Assignment – An exact transcription of the entries is required, with none of the pictures carried over.

Source data –

+---+

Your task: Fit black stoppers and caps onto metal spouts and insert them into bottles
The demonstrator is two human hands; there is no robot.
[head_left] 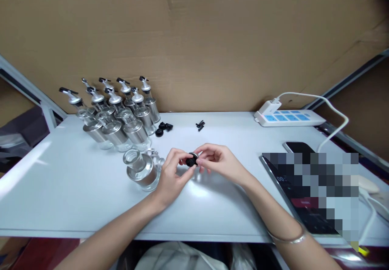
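Note:
In front of me, above the white table, both hands meet at a small round black bottle stopper (191,161) with a silvery rim. My left hand (174,176) pinches it between thumb and fingers. From the other side, my right hand (217,160) has its thumb and fingertips closed on its edge. Beside my left hand stands a glass bottle (141,170) with a steel sleeve and an open neck. Shiny metal and clear parts (155,156) lie behind that hand, partly hidden. Farther back are several black stoppers (159,132) and thin black pieces (200,125).
Several steel-sleeved glass bottles (115,130) stand at the back left, many topped with pourers. A white power strip (287,118) with a charger and cable lies at the back right. A tablet (291,197) and a phone (299,146) lie at the right. Cardboard (212,47) walls the back.

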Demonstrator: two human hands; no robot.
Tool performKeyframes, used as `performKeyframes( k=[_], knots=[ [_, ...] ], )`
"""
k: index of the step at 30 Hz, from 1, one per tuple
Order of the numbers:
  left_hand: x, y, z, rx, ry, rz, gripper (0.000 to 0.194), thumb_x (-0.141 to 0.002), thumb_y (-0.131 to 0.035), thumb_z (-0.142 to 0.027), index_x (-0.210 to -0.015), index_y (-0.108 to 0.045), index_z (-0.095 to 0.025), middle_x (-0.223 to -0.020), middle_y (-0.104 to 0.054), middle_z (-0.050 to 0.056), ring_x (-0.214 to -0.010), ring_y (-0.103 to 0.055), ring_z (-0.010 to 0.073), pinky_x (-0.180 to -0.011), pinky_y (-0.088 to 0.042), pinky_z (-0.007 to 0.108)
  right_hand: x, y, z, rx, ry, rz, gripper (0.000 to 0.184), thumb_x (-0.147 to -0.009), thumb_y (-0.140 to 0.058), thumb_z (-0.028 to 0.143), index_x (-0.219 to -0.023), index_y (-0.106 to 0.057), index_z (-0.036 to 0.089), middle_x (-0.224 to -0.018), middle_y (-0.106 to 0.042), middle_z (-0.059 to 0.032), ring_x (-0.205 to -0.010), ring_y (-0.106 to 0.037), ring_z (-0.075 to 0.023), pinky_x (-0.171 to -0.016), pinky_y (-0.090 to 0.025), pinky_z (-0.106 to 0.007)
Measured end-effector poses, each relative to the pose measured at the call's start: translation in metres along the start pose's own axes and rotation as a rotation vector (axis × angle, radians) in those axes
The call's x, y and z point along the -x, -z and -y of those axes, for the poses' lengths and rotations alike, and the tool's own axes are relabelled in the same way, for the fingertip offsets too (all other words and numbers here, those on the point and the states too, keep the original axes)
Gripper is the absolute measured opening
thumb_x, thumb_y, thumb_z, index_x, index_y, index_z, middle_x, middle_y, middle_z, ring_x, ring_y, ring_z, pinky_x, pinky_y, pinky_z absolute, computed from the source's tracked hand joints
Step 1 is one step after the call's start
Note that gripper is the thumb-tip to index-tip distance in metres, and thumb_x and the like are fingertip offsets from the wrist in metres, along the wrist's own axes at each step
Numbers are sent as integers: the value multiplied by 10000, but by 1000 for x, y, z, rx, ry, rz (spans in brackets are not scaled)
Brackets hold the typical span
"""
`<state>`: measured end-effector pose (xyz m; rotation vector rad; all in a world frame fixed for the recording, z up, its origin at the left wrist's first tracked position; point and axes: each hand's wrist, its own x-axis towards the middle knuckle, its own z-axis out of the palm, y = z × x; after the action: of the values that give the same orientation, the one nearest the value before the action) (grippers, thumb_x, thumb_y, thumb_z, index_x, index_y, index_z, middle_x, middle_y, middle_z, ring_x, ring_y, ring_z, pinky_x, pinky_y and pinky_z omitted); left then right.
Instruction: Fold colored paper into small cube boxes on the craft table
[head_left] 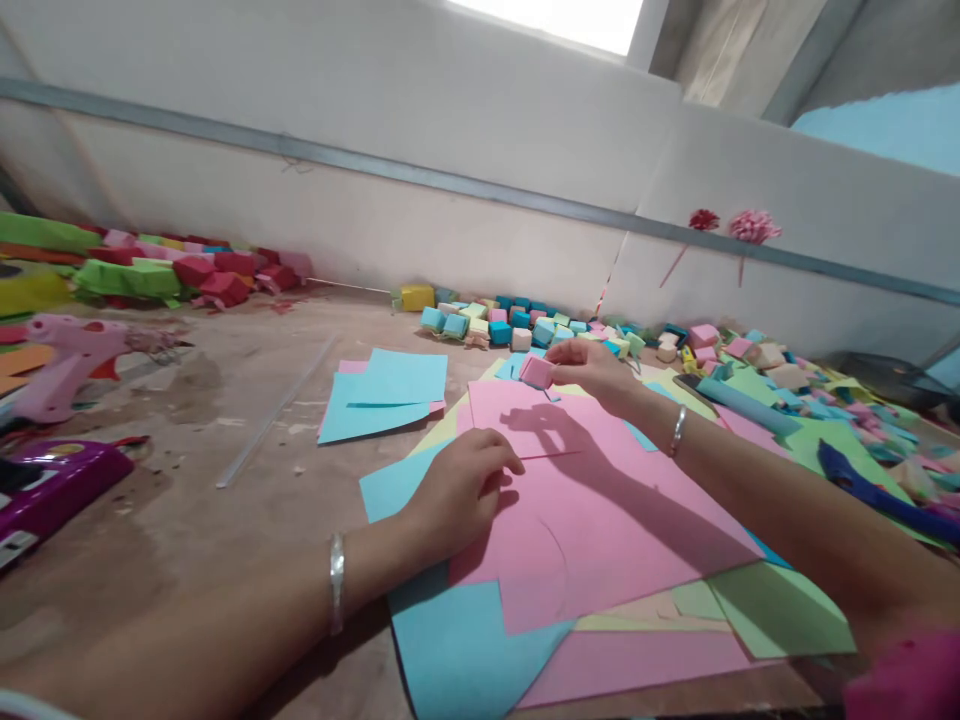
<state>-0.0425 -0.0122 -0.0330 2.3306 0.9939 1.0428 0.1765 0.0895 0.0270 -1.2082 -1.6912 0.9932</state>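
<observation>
My right hand (589, 368) is closed on a small pink paper cube (535, 371), held between thumb and fingers above the far edge of a stack of coloured paper. My left hand (466, 488) rests on the large pink sheet (622, 520) with its fingers loosely bent and nothing visible in them. Close to its fingertips lies a thin pink paper strip (553, 456). Beneath the pink sheet, blue paper (480, 640) and green paper (784, 605) stick out.
Many small folded paper cubes (519, 320) line the wall. Cut blue sheets (397, 385) lie left of the stack. A pink glue gun (64, 365) and a purple device (64, 490) are at far left. Blue-handled scissors (877, 490) lie at right. A clear stick (277, 410) lies on the table.
</observation>
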Motion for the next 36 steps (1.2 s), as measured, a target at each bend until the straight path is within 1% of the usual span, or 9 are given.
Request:
performKeyframes(
  k=[7,9,11,14,17,20,23,27,36],
  knots=[
    [1,2,7,-134,-94,27,189,-742,-618,-57,-883,-669,-171,-935,-662,83,-868,-605,220,-737,-501,359,-78,-21,22,-63,80,-93,264,-631,-715,125,-868,-599,142,-807,-656,-46,-690,-617,-138,-695,-526,-306],
    [1,2,7,-142,-88,23,198,-745,-620,-66,-903,-663,-179,-944,-664,79,-880,-606,223,-748,-498,361,-95,-30,27,-101,72,-83,244,-639,-686,94,-859,-593,148,-769,-643,-30,-691,-614,-135,-706,-532,-298],
    [-1,3,8,-141,-50,-58,198,-763,-604,-67,-912,-644,-191,-930,-664,60,-881,-605,213,-765,-493,359,-102,-40,30,-150,45,-13,210,-639,-657,72,-827,-601,148,-727,-632,-23,-682,-612,-134,-712,-541,-294],
    [-9,10,13,-133,71,-318,118,-791,-601,-86,-828,-572,-194,-846,-622,21,-815,-583,179,-731,-490,326,-91,-51,29,-223,-5,152,163,-622,-660,71,-765,-624,141,-727,-628,-35,-677,-607,-139,-695,-558,-303],
    [-19,20,24,-136,155,-550,166,-777,-668,-148,-828,-515,-190,-845,-542,9,-770,-537,155,-649,-494,285,-63,-55,25,-274,-31,263,144,-609,-697,95,-728,-635,146,-805,-618,-36,-684,-595,-135,-678,-577,-332],
    [-25,26,32,-132,161,-669,281,-738,-715,-157,-933,-514,-183,-937,-513,28,-813,-525,154,-605,-508,258,-35,-54,20,-315,-72,350,194,-614,-717,120,-797,-672,165,-905,-608,-33,-725,-600,-137,-680,-587,-342],
    [-26,27,34,-129,155,-621,223,-754,-685,-129,-916,-540,-180,-906,-536,18,-803,-542,146,-616,-519,254,-19,-53,16,-347,-80,390,236,-636,-703,123,-866,-697,173,-997,-619,-51,-753,-607,-140,-671,-584,-324],
    [-25,27,35,-138,145,-554,75,-805,-639,-162,-797,-568,-182,-790,-569,-7,-729,-559,133,-632,-514,263,-8,-57,14,-408,-74,393,208,-676,-657,126,-871,-703,182,-859,-631,-34,-695,-585,-128,-644,-578,-306],
    [-28,28,45,-161,225,-554,82,-811,-586,-155,-791,-514,-188,-788,-544,0,-725,-570,144,-589,-513,259,2,-79,4,-570,-39,318,287,-658,-715,133,-941,-697,182,-939,-659,-46,-858,-632,-170,-777,-586,-348]
  ],
)
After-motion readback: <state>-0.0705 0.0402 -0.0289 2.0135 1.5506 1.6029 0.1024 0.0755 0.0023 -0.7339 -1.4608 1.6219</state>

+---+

Your response –
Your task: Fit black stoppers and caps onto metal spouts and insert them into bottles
The demonstrator is two human hands; there is no robot.
[head_left] 
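Note:
In front of me, above the white table, both hands meet at a small round black bottle stopper (191,161) with a silvery rim. My left hand (174,176) pinches it between thumb and fingers. From the other side, my right hand (217,160) has its thumb and fingertips closed on its edge. Beside my left hand stands a glass bottle (141,170) with a steel sleeve and an open neck. Shiny metal and clear parts (155,156) lie behind that hand, partly hidden. Farther back are several black stoppers (159,132) and thin black pieces (200,125).
Several steel-sleeved glass bottles (115,130) stand at the back left, many topped with pourers. A white power strip (287,118) with a charger and cable lies at the back right. A tablet (291,197) and a phone (299,146) lie at the right. Cardboard (212,47) walls the back.
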
Demonstrator: two human hands; no robot.
Tool performKeyframes, used as `performKeyframes( k=[_], knots=[ [_, ...] ], )`
"""
k: index of the step at 30 Hz, from 1, one per tuple
Order of the numbers:
  left_hand: x, y, z, rx, ry, rz, gripper (0.000 to 0.194), thumb_x (-0.141 to 0.002), thumb_y (-0.131 to 0.035), thumb_z (-0.142 to 0.027), index_x (-0.210 to -0.015), index_y (-0.108 to 0.045), index_z (-0.095 to 0.025), middle_x (-0.223 to -0.020), middle_y (-0.104 to 0.054), middle_z (-0.050 to 0.056), ring_x (-0.214 to -0.010), ring_y (-0.103 to 0.055), ring_z (-0.010 to 0.073), pinky_x (-0.180 to -0.011), pinky_y (-0.088 to 0.042), pinky_z (-0.007 to 0.108)
  right_hand: x, y, z, rx, ry, rz, gripper (0.000 to 0.184), thumb_x (-0.147 to -0.009), thumb_y (-0.140 to 0.058), thumb_z (-0.028 to 0.143), index_x (-0.219 to -0.023), index_y (-0.106 to 0.057), index_z (-0.036 to 0.089), middle_x (-0.224 to -0.018), middle_y (-0.106 to 0.042), middle_z (-0.059 to 0.032), ring_x (-0.205 to -0.010), ring_y (-0.106 to 0.037), ring_z (-0.075 to 0.023), pinky_x (-0.171 to -0.016), pinky_y (-0.090 to 0.025), pinky_z (-0.106 to 0.007)
Measured end-effector poses, each relative to the pose measured at the call's start: translation in metres along the start pose's own axes and rotation as a rotation vector (axis × angle, radians) in those axes
The call's x, y and z point along the -x, -z and -y of those axes, for the poses' lengths and rotations alike, and the tool's own axes are relabelled in the same way, for the fingertip offsets too (all other words and numbers here, those on the point and the states too, keep the original axes)
Gripper is the absolute measured opening
thumb_x, thumb_y, thumb_z, index_x, index_y, index_z, middle_x, middle_y, middle_z, ring_x, ring_y, ring_z, pinky_x, pinky_y, pinky_z absolute, computed from the source's tracked hand joints
Step 1 is one step after the call's start
Note that gripper is the thumb-tip to index-tip distance in metres, and thumb_x and the like are fingertip offsets from the wrist in metres, along the wrist's own axes at each step
Numbers are sent as integers: the value multiplied by 10000, but by 1000 for x, y, z, rx, ry, rz (spans in brackets are not scaled)
Brackets hold the typical span
"""
`<state>`: measured end-effector pose (xyz m; rotation vector rad; all in a world frame fixed for the recording, z up, its origin at the left wrist's first tracked position; point and axes: each hand's wrist, its own x-axis towards the middle knuckle, its own z-axis out of the palm, y = z × x; after the action: of the values that give the same orientation, the one nearest the value before the action) (grippers, thumb_x, thumb_y, thumb_z, index_x, index_y, index_z, middle_x, middle_y, middle_z, ring_x, ring_y, ring_z, pinky_x, pinky_y and pinky_z omitted); left then right.
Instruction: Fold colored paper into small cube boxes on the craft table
[head_left] 
<state>-0.0425 -0.0122 -0.0330 2.3306 0.9939 1.0428 0.1765 0.0895 0.0270 -1.2082 -1.6912 0.9932</state>
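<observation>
My right hand (589, 368) is closed on a small pink paper cube (535, 371), held between thumb and fingers above the far edge of a stack of coloured paper. My left hand (466, 488) rests on the large pink sheet (622, 520) with its fingers loosely bent and nothing visible in them. Close to its fingertips lies a thin pink paper strip (553, 456). Beneath the pink sheet, blue paper (480, 640) and green paper (784, 605) stick out.
Many small folded paper cubes (519, 320) line the wall. Cut blue sheets (397, 385) lie left of the stack. A pink glue gun (64, 365) and a purple device (64, 490) are at far left. Blue-handled scissors (877, 490) lie at right. A clear stick (277, 410) lies on the table.
</observation>
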Motion for the next 36 steps (1.2 s), as measured, a target at each bend until the straight path is within 1% of the usual span, or 9 are given.
Request:
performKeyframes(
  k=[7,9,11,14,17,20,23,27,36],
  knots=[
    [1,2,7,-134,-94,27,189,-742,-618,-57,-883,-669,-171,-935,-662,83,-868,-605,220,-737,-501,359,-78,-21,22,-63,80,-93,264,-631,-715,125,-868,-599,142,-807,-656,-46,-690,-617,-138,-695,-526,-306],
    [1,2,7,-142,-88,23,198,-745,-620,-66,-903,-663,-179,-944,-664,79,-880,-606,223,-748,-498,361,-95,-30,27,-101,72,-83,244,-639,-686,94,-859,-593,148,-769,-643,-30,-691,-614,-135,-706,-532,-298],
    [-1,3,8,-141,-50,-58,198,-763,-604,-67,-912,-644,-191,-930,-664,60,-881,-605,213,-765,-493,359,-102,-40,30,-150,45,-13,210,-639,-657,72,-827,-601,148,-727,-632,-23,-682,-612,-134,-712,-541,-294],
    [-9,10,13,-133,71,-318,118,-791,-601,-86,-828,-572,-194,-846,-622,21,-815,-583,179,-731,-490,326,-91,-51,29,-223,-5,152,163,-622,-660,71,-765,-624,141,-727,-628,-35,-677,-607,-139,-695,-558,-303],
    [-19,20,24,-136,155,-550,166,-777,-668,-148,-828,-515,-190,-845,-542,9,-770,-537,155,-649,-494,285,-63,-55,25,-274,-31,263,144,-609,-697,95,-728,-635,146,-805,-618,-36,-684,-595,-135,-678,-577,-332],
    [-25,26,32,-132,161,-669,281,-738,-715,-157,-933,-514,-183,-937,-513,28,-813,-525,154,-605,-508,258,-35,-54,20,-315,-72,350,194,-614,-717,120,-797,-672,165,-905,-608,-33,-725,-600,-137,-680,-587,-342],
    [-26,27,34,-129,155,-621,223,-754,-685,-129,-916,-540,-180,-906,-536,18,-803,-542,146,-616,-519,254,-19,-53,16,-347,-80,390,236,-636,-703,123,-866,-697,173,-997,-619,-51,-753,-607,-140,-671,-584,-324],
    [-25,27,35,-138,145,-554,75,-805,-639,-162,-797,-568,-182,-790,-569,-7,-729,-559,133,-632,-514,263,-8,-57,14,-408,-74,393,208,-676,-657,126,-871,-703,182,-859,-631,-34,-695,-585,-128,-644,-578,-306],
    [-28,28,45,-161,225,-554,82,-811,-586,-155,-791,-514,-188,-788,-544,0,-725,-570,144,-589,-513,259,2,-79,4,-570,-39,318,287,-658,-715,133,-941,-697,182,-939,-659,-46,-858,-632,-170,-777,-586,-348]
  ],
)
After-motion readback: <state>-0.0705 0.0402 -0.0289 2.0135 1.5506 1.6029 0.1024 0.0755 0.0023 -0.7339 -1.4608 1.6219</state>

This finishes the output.